Question

In Exercises \(1-8,(a)\) state whether or not the function satisfies the hypotheses of the Mean Value Theorem on the given interval, and (b) if it does, find each value of \(c\) in the interval \((a, b)\) that satisfies the equation $$f(x)=\left\\{\begin{array}{ll}{\sin ^{-1} x,} & {-1 \leq x<1} \\ {x / 2+1,} & {1 \leq x \leq 3}\end{array}\right. \quad \text { on }[-1,3]$$

Short answer

The function provided does not meet the conditions of the Mean Value Theorem on the interval [-1, 3] due to discontinuity at x = 1. Therefore, there is no value c that satisfies the Mean Value Theorem for this function on the given interval.

Step-by-step solution

Verify the Conditions of the Mean Value Theorem

The Mean Value Theorem can only be applied if a function is continuous on a closed interval [a, b] and differentiable on the open interval (a, b). In this case, the function given is not continuous at \(x = 1\) because \(\sin ^{-1} (1) \neq 1 / 2+1\), i.e., \(\pi / 2 \neq 3 / 2.\) Therefore, the Mean Value Theorem cannot be applied to this function on the interval [-1, 3].

Apply the Mean Value Theorem (if conditions are met)

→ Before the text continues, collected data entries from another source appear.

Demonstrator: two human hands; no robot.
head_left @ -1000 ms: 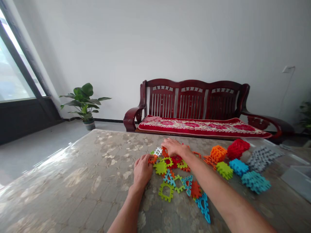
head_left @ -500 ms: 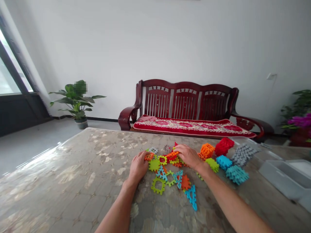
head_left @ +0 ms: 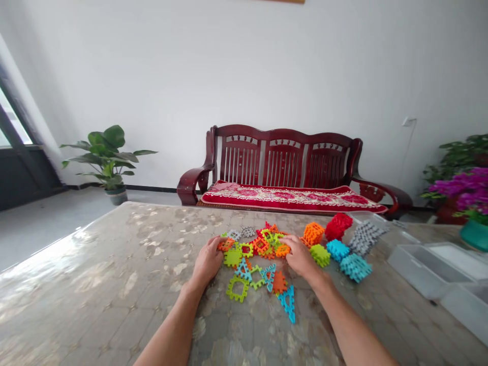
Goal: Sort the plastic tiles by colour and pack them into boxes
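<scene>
Toothed plastic pieces in green, blue, orange, red and grey lie in a loose heap on the patterned table. My left hand [head_left: 209,259] is at the heap's left edge, its fingers closed on an orange piece [head_left: 226,244]. At the right side of the heap, the fingers of my right hand [head_left: 298,254] are closed by a light green piece and an orange piece [head_left: 282,250]; what they grip is too small to make out. Nearer me lie a green square frame [head_left: 237,288] and a blue triangle [head_left: 288,304].
Sorted stacks stand right of my right hand: orange [head_left: 313,234], red [head_left: 338,226], green [head_left: 319,255], blue [head_left: 337,250], teal [head_left: 355,267] and grey [head_left: 366,238]. Clear plastic boxes [head_left: 423,269] are at the table's right. A wooden bench [head_left: 285,162] stands beyond.
My right hand has let go of the orange piece it held over the heap and has moved slightly nearer me. My left hand keeps its orange piece. The view has turned a little right.
</scene>
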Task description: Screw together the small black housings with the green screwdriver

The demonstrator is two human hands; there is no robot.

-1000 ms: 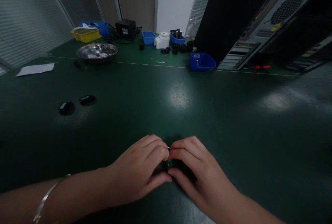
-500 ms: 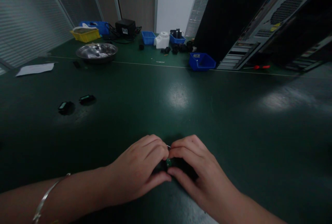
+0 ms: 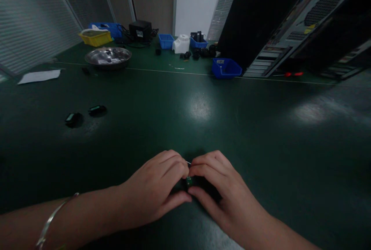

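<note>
Our left hand (image 3: 160,182) and right hand (image 3: 232,192), both narrowed, pinch a small green-faced part (image 3: 189,181) between their fingertips at the desk (image 3: 261,126); it sits midway, neither hand nearer, and we cannot tell its long axis.

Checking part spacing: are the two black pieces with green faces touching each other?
Apart: the head view shows green tabletop between the nearer black piece and the farther black piece.
</note>
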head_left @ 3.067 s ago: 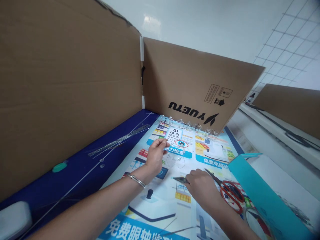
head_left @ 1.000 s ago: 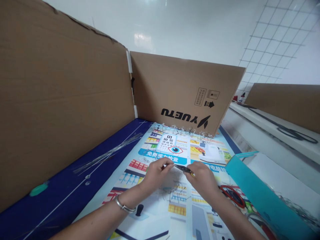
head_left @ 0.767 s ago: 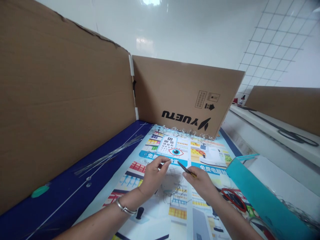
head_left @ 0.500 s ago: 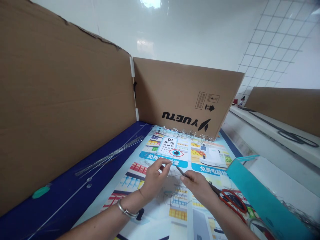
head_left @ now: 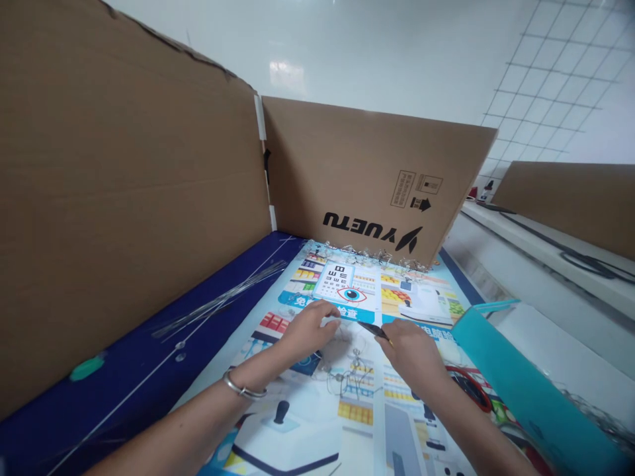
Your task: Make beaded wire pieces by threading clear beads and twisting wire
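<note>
My left hand, with a metal bangle on its wrist, is closed with thumb and index fingertips nearly together. Whatever lies between them is too fine to make out. Across a small gap, my right hand grips a slim dark tool with a pointed tip, aimed left at my left fingertips. A bit of yellow shows on the tool by my fingers; its kind cannot be made out. Beneath both hands, thin tangled wire pieces lie on the printed sheet.
Red-handled scissors lie partly behind my right forearm, beside a turquoise box holding metal bits. Cardboard panels stand at the back and left. A wire bundle and a green lump lie on the blue surface.
The view has tilted slightly down. My right hand has moved a little right and up, and the tool tip is farther from my left fingers. My left hand has shifted slightly.
</note>
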`<state>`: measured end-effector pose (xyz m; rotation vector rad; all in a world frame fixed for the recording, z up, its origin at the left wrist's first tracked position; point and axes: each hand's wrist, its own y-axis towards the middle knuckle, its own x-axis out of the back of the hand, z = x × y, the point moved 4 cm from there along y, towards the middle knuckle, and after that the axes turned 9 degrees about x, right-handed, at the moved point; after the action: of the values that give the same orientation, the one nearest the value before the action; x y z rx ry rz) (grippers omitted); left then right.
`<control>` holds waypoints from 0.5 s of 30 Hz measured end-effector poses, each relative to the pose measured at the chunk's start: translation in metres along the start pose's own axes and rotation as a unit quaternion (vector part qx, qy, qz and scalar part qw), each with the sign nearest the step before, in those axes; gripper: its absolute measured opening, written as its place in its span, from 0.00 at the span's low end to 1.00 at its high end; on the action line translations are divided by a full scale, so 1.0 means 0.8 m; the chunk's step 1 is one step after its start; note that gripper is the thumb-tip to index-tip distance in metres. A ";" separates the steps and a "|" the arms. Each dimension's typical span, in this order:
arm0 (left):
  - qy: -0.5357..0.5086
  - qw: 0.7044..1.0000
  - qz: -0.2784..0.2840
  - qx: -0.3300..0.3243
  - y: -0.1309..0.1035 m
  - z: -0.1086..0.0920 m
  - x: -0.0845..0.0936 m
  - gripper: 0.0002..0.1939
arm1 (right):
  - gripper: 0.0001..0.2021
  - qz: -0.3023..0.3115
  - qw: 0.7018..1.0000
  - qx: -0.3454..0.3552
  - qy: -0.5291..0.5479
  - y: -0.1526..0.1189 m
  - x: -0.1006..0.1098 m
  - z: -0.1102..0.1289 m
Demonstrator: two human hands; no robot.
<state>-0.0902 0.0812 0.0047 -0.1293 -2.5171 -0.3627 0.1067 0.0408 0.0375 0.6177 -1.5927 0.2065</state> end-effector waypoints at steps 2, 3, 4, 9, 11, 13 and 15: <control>0.039 0.999 0.014 0.009 0.003 0.013 -0.004 0.09 | 0.08 -0.006 0.999 0.036 -0.036 0.000 0.001 0.003; 0.053 0.998 0.021 0.015 0.004 0.019 -0.007 0.09 | 0.08 -0.010 0.997 0.056 -0.048 0.000 0.000 0.005; 0.063 0.997 0.028 0.019 0.003 0.023 -0.009 0.09 | 0.08 -0.014 0.995 0.074 -0.060 0.000 0.000 0.008; 0.072 0.997 0.038 0.004 -0.001 0.026 -0.018 0.07 | 0.05 -0.037 0.985 0.115 -0.126 0.000 0.000 0.013; 0.074 0.997 0.039 -0.001 -0.001 0.026 -0.020 0.08 | 0.06 -0.039 0.981 0.126 -0.143 0.000 0.002 0.015; 0.078 0.996 0.040 0.001 -0.001 0.026 -0.021 0.09 | 0.06 -0.039 0.978 0.141 -0.149 -0.001 0.003 0.018; 0.082 0.996 0.041 0.008 -0.001 0.027 -0.022 0.09 | 0.06 -0.040 0.975 0.155 -0.153 -0.002 0.004 0.020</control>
<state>-0.0872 0.0865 -0.0224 -0.1875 -2.3445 -0.3076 0.0938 0.0312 0.0381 0.9911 -1.8441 0.3150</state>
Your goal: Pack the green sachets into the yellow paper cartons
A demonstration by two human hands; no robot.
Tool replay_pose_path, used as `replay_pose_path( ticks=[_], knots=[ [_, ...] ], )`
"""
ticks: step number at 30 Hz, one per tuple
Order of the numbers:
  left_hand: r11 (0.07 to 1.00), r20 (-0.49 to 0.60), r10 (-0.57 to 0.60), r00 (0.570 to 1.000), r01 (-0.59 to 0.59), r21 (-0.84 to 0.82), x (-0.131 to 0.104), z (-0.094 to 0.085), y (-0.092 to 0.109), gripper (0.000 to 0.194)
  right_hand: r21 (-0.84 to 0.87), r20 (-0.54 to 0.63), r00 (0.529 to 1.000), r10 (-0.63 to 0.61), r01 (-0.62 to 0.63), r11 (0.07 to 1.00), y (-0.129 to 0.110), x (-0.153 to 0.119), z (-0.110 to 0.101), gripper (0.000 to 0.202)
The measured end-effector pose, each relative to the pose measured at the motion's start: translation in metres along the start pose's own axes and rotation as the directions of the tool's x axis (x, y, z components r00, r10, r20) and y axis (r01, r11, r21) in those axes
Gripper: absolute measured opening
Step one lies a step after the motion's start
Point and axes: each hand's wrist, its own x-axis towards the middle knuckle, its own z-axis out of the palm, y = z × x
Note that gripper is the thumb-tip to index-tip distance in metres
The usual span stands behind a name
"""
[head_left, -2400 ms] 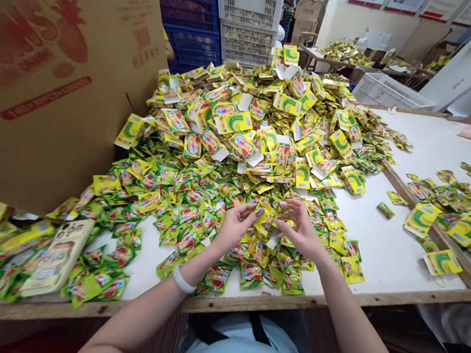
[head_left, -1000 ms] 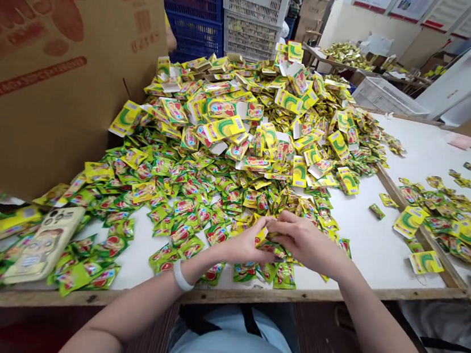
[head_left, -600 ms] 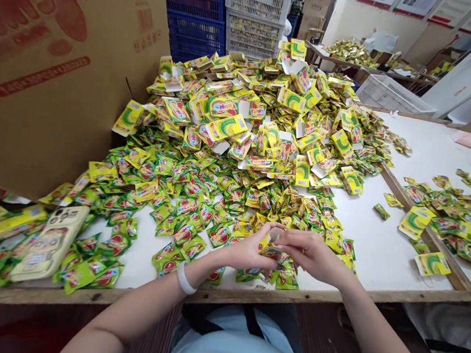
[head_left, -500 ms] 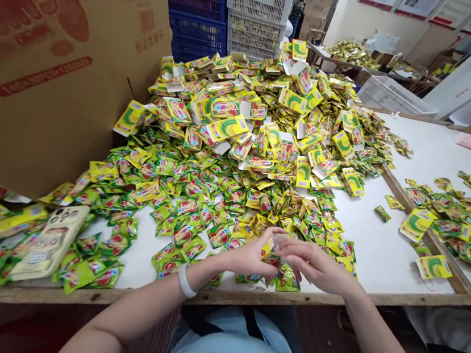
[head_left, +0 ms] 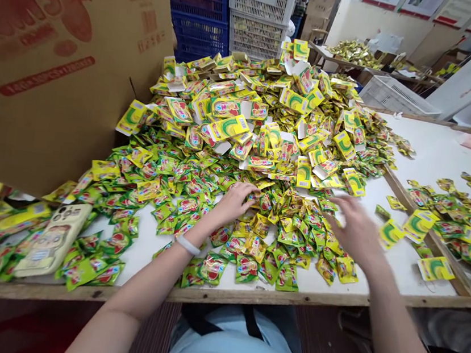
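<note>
My left hand (head_left: 236, 204), with a pale band on its wrist, reaches over the near part of a pile of small green and yellow candy packets (head_left: 211, 268). Its fingers are bent and a little apart from the thumb, and I see nothing held in them. On the other side of the packets, my right hand (head_left: 353, 231) is open and somewhat blurred, its fingers pointing left toward the pile. Just right of that hand lies a small yellow candy box (head_left: 390, 234). Behind both hands rises a heap of similar printed boxes (head_left: 228, 127), some with open white flaps.
A large cardboard carton (head_left: 67, 81) stands at the left, with a phone in a cream case (head_left: 53, 243) before it. A wooden strip (head_left: 402, 200) divides the white table; more packets (head_left: 454, 212) lie beyond it. Stacked crates (head_left: 260, 8) stand behind.
My hands were together at the front edge over a small box; now they are apart, left hand forward and left, right hand to the right. A yellow box now lies by the wooden strip.
</note>
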Motion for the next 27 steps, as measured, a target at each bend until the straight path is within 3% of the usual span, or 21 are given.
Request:
replay_pose_path(
  ticks=[2, 4, 6, 8, 11, 13, 16, 18, 20, 27],
  knots=[
    [0.995, 0.045, 0.005, 0.999, -0.010, 0.099, 0.004, 0.006, -0.005, 0.036, 0.124, 0.161, 0.954, -0.251, 0.233, 0.965, -0.035, 0.031, 0.036, 0.045],
    [0.984, 0.038, -0.028, 0.999, 0.020, 0.178, 0.003, 0.011, -0.006, 0.042, 0.132, 0.282, 0.893, -0.351, 0.326, 0.936, -0.063, 0.055, 0.066, 0.053],
    [0.976, 0.006, -0.051, 0.999, 0.049, 0.214, 0.002, 0.011, -0.007, 0.045, 0.143, 0.320, 0.862, -0.393, 0.366, 0.920, -0.074, 0.065, 0.083, 0.043],
    [0.981, -0.046, -0.079, 0.996, 0.086, 0.174, 0.000, 0.009, -0.009, 0.040, 0.233, 0.260, 0.867, -0.424, 0.370, 0.899, -0.068, 0.064, 0.088, 0.027],
    [0.986, -0.127, -0.167, 0.978, 0.163, -0.041, 0.000, 0.003, -0.010, 0.017, 0.507, 0.086, 0.950, -0.300, 0.217, 0.834, -0.052, 0.051, 0.081, 0.008],
    [0.951, -0.134, -0.219, 0.966, 0.181, -0.252, 0.000, 0.002, -0.004, 0.015, 0.715, 0.051, 0.991, -0.122, 0.049, 0.698, -0.050, 0.043, 0.075, 0.010],
    [0.856, -0.047, -0.248, 0.968, 0.196, -0.479, -0.002, 0.003, 0.014, 0.018, 0.898, 0.161, 0.986, 0.038, -0.162, 0.408, -0.062, 0.038, 0.073, 0.030],
    [0.824, 0.035, -0.227, 0.973, 0.212, -0.526, -0.006, 0.002, 0.026, 0.017, 0.921, 0.238, 0.968, 0.077, -0.250, 0.300, -0.072, 0.039, 0.074, 0.037],
    [0.819, 0.107, -0.178, 0.978, 0.208, -0.534, -0.011, -0.001, 0.033, 0.014, 0.909, 0.281, 0.957, 0.075, -0.291, 0.298, -0.078, 0.040, 0.075, 0.039],
    [0.839, 0.294, -0.058, 0.954, 0.206, -0.503, -0.016, -0.022, 0.038, 0.011, 0.820, 0.279, 0.960, -0.031, -0.222, 0.527, -0.074, 0.033, 0.063, 0.028]
  ],
)
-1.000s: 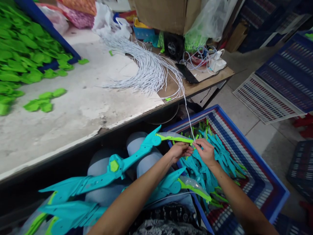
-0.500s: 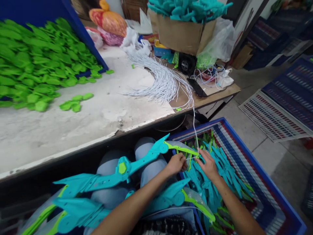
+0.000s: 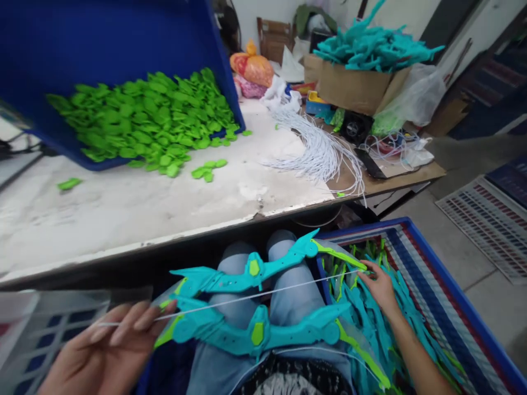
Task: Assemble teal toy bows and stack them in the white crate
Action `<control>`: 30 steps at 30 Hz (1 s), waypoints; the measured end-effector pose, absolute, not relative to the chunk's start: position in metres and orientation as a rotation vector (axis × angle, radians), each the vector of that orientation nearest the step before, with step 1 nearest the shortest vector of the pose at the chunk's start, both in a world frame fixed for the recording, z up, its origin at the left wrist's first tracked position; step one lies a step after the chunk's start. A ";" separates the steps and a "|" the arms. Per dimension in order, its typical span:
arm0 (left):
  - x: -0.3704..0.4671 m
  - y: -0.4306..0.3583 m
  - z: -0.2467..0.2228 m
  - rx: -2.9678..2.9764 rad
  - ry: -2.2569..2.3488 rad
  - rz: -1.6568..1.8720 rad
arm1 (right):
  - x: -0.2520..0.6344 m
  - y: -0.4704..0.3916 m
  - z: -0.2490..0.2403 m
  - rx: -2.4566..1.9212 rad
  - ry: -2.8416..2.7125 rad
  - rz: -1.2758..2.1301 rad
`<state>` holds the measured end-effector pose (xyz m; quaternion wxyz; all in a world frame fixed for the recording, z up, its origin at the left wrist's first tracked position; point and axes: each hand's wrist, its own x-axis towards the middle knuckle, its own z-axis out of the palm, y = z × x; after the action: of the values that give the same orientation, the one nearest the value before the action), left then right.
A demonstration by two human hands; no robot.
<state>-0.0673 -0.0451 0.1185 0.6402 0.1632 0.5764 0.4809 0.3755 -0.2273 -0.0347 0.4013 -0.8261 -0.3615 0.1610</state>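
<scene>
Two turquoise toy bows with lime-green limb tips lie across my lap. The far toy bow (image 3: 284, 263) has its right tip pinched in my right hand (image 3: 379, 288), where a white string (image 3: 263, 293) is attached or held. That string runs taut to the left above the bows, and my left hand (image 3: 117, 337) grips its other end between closed fingers near the bows' left tips. Closer to my body lies the near toy bow (image 3: 288, 336), with a slack white string of its own. My left fingers partly cover the far bow's left end.
A blue crate (image 3: 457, 299) of similar bows stands at my right. On the table (image 3: 173, 219) are a blue bin (image 3: 228, 82) of green pieces (image 3: 152, 118), a bundle of white strings (image 3: 317, 151) and a cardboard box (image 3: 354, 85) of turquoise parts. Another crate edge (image 3: 37, 329) shows left.
My left hand has moved from beside the right hand far to the left, drawing the string along the bow. The string has left the bundle. The view has turned left.
</scene>
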 end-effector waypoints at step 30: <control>-0.098 -0.053 0.078 0.502 1.364 1.598 | 0.158 0.005 0.023 -1.209 -2.533 0.823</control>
<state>-0.0981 -0.0528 0.0779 0.4711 0.2050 0.5569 0.6526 0.1577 0.0050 0.0228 0.1081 -0.4110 -0.8610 0.2796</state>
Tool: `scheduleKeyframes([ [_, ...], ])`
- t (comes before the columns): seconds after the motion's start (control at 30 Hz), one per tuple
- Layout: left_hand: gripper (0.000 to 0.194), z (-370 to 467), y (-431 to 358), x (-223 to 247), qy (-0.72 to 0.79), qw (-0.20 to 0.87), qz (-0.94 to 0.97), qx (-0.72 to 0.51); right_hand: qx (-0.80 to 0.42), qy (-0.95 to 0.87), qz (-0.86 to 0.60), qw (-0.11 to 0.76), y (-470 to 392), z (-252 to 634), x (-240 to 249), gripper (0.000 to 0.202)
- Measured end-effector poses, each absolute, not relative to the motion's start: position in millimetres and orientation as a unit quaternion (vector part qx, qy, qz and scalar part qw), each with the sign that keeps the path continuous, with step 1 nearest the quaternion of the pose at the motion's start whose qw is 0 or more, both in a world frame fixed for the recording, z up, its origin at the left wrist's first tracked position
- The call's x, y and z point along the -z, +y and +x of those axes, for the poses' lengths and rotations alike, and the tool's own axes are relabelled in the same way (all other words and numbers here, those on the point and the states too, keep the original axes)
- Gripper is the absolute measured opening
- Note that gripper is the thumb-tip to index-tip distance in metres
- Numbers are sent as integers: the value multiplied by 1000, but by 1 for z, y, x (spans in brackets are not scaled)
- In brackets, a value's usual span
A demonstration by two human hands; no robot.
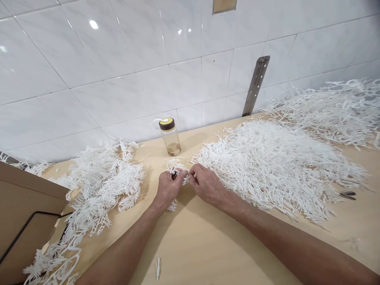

Given that the conditions in The Mean Value theorem are not met, we do not proceed to this step. There can be no \(c\) in \([-1,3]\) that satisfies the Mean Value Theorem for this function.

Key concepts

Continuous Function

Understanding what it means for a function to be continuous is essential for grasping the Mean Value Theorem. In layman's terms, a continuous function has no breaks, jumps, or holes in its graph. Mathematically speaking, a function is said to be continuous at a point if the limits from both sides of that point are equal to the function's value at that point.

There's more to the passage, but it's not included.